DSM-IV’s criterion A for DID is in fact a definition: “the presence of 2 or more distinct identities or personality states (each with its own relatively enduring pattern of perceiving, relating to, and thinking about the environment and self).”8 Together, criteria A and B show circularity and redundancy. If A is met, then B must be met because “a person’s behavior” is part of her or his identity and personality state, which was established in A.

Tautology is a major shortcoming of the descriptive system for psychopathology in general. Of greater clinical value are observing a patient’s actions, listening to his or her words, learning his or her history, studying his or her expressions, and noting his or her relationships.9

4. Bewitchment by language

Psychiatrists could spend hours over strong cups of coffee arguing the meanings of terms such as “dissociation,” “presence,” “identity,” “personality state,” etc. Psychiatry has been targeted unfairly regarding where it falls on the subjectivity-objectivity axis, but it has not fared that differently from other medical specialties.10 Psychiatry, however, depends much more on language.

Consider slippery terms such as personality, identity, self, dissociation, integration, alters, ego, ego states, trance states, personality states, unconscious, etc. Lack of precision, variability in use of words and their meaning, and variability in understanding the concept that these terms try to communicate make speaking a common language extremely difficult. To borrow from Wittgenstein, psychiatrists’ intellect is bewitched by language.11

Words fail to communicate experiences such as the taste of red wine or the feeling of sand beneath bare feet. It is almost futile to try to define dissociation, identity, personality states, etc., using words or even pictures. More definitions and agreement on stricter definitions would not provide greater clarity or solve the problem of first-person authority.

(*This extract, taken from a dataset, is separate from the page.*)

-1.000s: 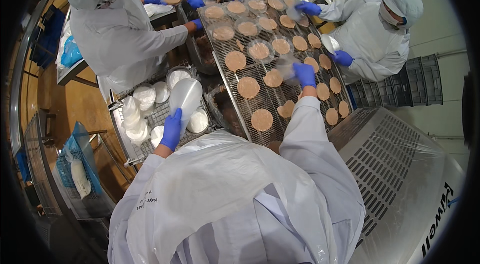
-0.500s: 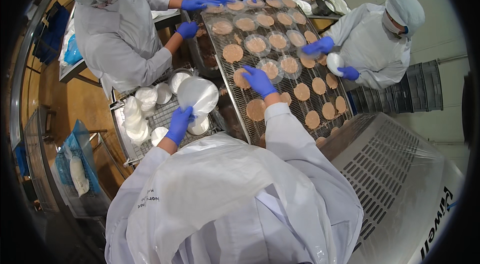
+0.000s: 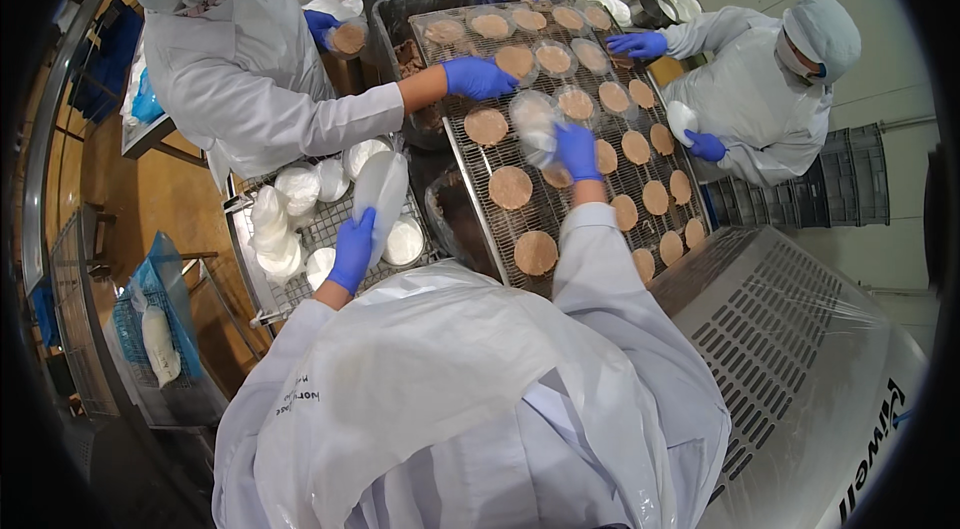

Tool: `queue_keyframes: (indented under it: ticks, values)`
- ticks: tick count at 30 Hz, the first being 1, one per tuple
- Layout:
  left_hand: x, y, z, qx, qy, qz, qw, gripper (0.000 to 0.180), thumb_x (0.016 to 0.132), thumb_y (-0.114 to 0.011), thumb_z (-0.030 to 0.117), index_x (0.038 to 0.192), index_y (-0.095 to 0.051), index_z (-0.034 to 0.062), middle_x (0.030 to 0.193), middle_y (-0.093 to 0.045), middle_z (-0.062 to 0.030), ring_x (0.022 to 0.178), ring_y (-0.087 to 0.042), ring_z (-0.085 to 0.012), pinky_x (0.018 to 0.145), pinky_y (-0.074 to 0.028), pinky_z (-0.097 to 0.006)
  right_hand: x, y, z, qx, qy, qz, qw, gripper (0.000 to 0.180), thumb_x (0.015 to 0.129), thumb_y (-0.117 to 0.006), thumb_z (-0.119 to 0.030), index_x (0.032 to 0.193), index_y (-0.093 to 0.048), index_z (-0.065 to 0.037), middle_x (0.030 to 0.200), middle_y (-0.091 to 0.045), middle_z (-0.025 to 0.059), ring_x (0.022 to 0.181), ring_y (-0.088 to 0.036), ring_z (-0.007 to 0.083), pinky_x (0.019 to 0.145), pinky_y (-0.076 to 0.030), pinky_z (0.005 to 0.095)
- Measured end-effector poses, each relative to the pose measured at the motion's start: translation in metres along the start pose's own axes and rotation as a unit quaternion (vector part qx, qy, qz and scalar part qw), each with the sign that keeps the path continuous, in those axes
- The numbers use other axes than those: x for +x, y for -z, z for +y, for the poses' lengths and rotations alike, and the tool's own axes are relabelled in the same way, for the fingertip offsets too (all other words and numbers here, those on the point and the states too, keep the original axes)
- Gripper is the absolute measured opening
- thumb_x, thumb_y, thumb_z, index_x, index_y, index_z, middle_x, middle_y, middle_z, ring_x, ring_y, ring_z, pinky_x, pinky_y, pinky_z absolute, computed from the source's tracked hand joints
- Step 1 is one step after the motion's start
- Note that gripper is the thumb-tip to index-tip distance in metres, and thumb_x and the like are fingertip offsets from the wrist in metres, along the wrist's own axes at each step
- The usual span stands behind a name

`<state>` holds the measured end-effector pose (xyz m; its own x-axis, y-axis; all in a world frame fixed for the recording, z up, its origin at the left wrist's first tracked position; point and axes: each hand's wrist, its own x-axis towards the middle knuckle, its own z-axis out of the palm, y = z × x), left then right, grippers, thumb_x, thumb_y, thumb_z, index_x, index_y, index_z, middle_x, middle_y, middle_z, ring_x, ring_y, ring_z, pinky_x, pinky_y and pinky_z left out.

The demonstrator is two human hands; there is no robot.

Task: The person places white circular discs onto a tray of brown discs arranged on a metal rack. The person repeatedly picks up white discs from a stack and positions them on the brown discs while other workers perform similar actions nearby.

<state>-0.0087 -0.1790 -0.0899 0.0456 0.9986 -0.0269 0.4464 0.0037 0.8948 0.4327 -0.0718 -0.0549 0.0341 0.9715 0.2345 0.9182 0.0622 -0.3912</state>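
Note:
My left hand [image 3: 354, 251] is closed on the lower edge of a whitish stack of round film sheets [image 3: 381, 194], tilted above the wire rack. My right hand [image 3: 577, 151] reaches over the mesh conveyor belt [image 3: 478, 197], its fingers on a round clear film sheet [image 3: 534, 119]. This sheet looks blurred, and a patty under it is partly hidden. Round pinkish-brown patties lie in rows on the mesh, such as the bare patty [image 3: 510, 187] left of my right hand. Farther up, several patties [image 3: 575, 104] have film discs with them.
A co-worker's gloved hand [image 3: 478, 79] from the left touches a patty near my right hand. Another co-worker [image 3: 750, 89] at the right holds white discs. More film stacks [image 3: 297, 188] stand on the wire rack [image 3: 262, 291]. A slotted metal housing [image 3: 770, 359] sits at right.
My right hand has moved right and now has a film sheet over the belt. The stack in my left hand has tipped more upright. Patties have shifted toward me; the left co-worker's arm has reached in.

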Motion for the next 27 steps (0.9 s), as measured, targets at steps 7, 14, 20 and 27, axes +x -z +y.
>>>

An example is found in DID’s criterion B: “at least 2 of these identities or personality states recurrently take control of the person’s behavior” [italics mine]. “Possession” seems to be a fitting word! Whether it is an alter or the devil taking control is a technicality. Even more acceptable would be possessed by inconsolable anger, possessed by fierce jealousy, possessed by lust, possessed by hatred and vengeance, possessed by and obsessed with love, possessed by cocaine, etc.

Dissociation is used to describe so many things that it has become almost meaningless (Table). I refer not only to definitional imprecision but also to a lack of consensus on the nature of the concept itself.

The word “control” is another term on whose meaning almost no 2 psychiatrists agree. Consensus on definitions is elusive when words become divorced from the concepts they were intended to describe.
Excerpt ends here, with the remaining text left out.